▶ **YOUR GOAL**: Could you output, exactly and with nothing else, every line from the one that contains "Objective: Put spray" through the last line of the listing below?
(SUPPLIED MATERIAL Opens)
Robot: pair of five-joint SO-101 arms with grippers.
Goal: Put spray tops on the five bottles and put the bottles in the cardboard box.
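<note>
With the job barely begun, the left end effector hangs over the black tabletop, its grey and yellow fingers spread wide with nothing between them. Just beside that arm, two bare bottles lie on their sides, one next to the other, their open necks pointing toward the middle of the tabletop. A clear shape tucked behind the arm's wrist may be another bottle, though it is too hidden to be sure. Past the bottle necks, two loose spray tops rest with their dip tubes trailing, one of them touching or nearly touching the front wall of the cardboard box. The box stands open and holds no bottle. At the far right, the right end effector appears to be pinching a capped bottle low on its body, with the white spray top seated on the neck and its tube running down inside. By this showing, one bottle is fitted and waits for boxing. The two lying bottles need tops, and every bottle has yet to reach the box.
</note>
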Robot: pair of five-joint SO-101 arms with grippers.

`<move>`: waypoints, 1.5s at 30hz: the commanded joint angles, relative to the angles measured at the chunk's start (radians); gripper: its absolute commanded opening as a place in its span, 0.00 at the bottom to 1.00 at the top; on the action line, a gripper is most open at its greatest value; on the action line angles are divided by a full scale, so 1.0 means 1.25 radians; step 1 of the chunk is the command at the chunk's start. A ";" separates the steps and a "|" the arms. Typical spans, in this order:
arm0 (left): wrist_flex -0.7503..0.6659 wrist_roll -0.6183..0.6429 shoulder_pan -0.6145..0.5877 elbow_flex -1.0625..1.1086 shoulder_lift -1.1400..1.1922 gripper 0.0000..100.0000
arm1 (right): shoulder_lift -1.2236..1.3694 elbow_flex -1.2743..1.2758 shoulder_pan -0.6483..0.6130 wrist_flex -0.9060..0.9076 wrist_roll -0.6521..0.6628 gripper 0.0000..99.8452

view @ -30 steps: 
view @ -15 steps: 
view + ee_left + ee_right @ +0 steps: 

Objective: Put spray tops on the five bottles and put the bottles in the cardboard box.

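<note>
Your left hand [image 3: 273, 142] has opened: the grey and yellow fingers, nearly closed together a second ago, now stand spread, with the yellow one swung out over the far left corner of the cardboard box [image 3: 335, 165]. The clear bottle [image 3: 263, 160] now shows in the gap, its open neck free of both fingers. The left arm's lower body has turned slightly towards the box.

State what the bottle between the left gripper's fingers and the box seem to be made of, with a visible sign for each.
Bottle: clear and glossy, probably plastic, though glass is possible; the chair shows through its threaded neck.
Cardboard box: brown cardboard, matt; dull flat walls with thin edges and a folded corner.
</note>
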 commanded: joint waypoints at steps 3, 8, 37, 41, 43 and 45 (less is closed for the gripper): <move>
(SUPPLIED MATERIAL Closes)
▶ **WRITTEN ANSWER**:
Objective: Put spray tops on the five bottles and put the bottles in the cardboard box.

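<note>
Your left hand [image 3: 273, 142] has opened: the grey and yellow fingers, nearly closed together a second ago, now stand spread, with the yellow one swung out over the far left corner of the cardboard box [image 3: 335, 165]. The clear bottle [image 3: 263, 160] now shows in the gap, its open neck free of both fingers. The left arm's lower body has turned slightly towards the box.

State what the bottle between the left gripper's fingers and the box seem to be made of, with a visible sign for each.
Bottle: clear and glossy, probably plastic, though glass is possible; the chair shows through its threaded neck.
Cardboard box: brown cardboard, matt; dull flat walls with thin edges and a folded corner.
</note>
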 commanded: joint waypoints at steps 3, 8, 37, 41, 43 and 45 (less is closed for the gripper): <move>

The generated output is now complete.